In dit opzicht is de maatregel van de Brusselse regering, die de indexering van de huurprijzen voor woningen met een PEB-klasse F of G verbiedt, een belangrijke stap voorwaarts. Dit besluit werd verwelkomd door verenigingen die huurders en energiegebruikers verdedigen, omdat het een antwoord biedt op een cruciaal probleem: de huursituatie in Brussel is bijzonder problematisch, met een gespannen markt en moeilijkheden bij de toegang tot huisvesting voor huishoudens met een laag inkomen.
Conclusie
Om de energietransitie in gebouwen echt eerlijk en effectief te laten zijn, is het essentieel om een balans te vinden tussen ambitie op het gebied van renovatie, passende financiële steun en aandacht voor de sociale realiteit van de bewoners. Een sterke en gecoördineerde inzet is noodzakelijk om ervoor te zorgen dat het geïmplementeerde beleid tegemoetkomt aan de behoeften van de meest kwetsbare bevolkingsgroepen en tegelijkertijd een aanzienlijke verbetering van de energieprestaties van gebouwen bevordert. De horizon van een energiezuinig sociaal model biedt een nuttig raamwerk voor het evalueren van het huidige beleid. In het licht van de recente verklaringen van de Waalse regering en de betrokken politieke partijen lijkt het erop dat de energietransitie gekenmerkt blijft door een logica van continuïteit in plaats van van breuk. In plaats van zich te conformeren aan een model dat zowel sociaal onrechtvaardig als ecologisch onhoudbaar is, is het van cruciaal belang om te streven naar een volledige herziening van
[1] Zie: Illich Ivan, “Energie, een sociaal object”. Geest, nietO 8-9, 2010.
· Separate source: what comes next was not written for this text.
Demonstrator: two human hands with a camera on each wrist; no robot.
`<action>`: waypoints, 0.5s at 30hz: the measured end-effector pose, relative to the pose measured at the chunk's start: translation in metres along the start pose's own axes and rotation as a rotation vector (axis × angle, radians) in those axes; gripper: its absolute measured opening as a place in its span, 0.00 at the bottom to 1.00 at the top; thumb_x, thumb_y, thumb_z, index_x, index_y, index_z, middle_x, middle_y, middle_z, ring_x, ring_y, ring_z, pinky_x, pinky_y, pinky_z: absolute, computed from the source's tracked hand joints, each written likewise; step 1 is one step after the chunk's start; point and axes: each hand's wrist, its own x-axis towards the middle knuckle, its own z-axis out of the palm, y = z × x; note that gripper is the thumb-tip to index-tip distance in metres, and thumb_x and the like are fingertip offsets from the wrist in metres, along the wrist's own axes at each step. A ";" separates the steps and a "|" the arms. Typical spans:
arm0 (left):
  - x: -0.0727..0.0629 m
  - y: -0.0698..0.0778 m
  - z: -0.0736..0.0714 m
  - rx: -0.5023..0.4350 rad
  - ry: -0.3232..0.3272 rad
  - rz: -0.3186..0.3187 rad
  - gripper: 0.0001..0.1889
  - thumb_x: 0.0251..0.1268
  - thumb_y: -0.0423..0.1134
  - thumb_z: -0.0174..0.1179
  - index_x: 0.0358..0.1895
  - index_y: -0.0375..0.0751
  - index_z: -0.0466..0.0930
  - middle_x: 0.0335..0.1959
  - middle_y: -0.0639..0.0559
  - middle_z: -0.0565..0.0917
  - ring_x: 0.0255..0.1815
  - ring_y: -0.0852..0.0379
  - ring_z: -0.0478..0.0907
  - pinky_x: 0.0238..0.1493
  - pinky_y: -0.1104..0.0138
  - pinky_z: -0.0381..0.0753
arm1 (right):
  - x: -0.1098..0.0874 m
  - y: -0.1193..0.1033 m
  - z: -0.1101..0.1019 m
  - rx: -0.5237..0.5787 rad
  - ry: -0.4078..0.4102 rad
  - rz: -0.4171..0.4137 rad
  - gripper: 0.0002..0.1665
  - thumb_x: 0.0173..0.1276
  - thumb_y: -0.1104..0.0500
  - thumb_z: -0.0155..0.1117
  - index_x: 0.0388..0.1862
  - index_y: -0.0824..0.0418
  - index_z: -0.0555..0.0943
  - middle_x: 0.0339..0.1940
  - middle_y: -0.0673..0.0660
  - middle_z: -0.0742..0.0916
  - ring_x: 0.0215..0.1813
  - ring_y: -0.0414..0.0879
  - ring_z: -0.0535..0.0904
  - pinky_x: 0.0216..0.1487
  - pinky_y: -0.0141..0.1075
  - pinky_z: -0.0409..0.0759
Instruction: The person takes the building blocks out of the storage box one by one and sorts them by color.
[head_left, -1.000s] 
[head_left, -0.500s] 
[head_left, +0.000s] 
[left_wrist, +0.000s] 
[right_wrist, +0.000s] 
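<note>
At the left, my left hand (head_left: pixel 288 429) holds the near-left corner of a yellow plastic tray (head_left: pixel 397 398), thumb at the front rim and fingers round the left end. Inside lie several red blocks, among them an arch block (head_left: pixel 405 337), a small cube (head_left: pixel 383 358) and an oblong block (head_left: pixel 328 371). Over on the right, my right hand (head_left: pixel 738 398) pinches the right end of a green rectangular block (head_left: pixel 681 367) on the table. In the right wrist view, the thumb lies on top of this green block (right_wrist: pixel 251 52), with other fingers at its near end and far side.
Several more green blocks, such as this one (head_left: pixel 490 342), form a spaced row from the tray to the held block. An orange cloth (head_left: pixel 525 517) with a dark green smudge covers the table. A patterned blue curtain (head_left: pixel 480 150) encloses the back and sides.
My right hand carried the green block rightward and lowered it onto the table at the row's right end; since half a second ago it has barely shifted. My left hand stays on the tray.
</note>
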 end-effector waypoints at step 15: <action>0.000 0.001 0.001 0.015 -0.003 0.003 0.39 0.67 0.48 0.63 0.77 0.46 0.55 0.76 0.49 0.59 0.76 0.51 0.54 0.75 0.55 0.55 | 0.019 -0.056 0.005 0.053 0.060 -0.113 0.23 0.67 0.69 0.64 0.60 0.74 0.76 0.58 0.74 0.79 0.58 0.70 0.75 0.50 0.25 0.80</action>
[2] Beslay Christophe en Zélem Marie-Christine, Sociologie van energie, CNRS-edities, 2015.
[3] https://www.fgtb.be/en/node/423328
[4]https://www.cam.ac.uk/research/news/insulation-only-provides-short-term-reduction-in-household-gas-consumption-study-of-uk-housing
[5] Denise Hélène, Domergue Manuel, “Huisvesting en energie: energiearmoede bestrijden en deelnemen aan de ecologische transitie”, Sociale informatie, 2022/2 (nr. 206), p. 48-55.
[6] https://www.alterechos.be/precarite_energetique/etage4/
[7] Denise Hélène, Domergue Manuel, Ibid.
[8] https://homegrade.brussels/wp-content/uploads/2023/11/Homegrade_Info_Ameliorer_performance_energetique_logement.pdf
[9] https://renolution.brussels/fr/la-renolution-bruxelloise
[10] https://bxl-rentiere.medor.coop/
[11] Cacciari, Jozef. “De vensters van energiearmoede: de sociale behandeling van energieachterstanden bij huishoudens als een manier van productie, sortering en moralisering van ‘consumenten’ in het tijdperk van de energietransitie”. Hedendaagse samenlevingen Nr. 105, nee.O 1, 2017, 53-78.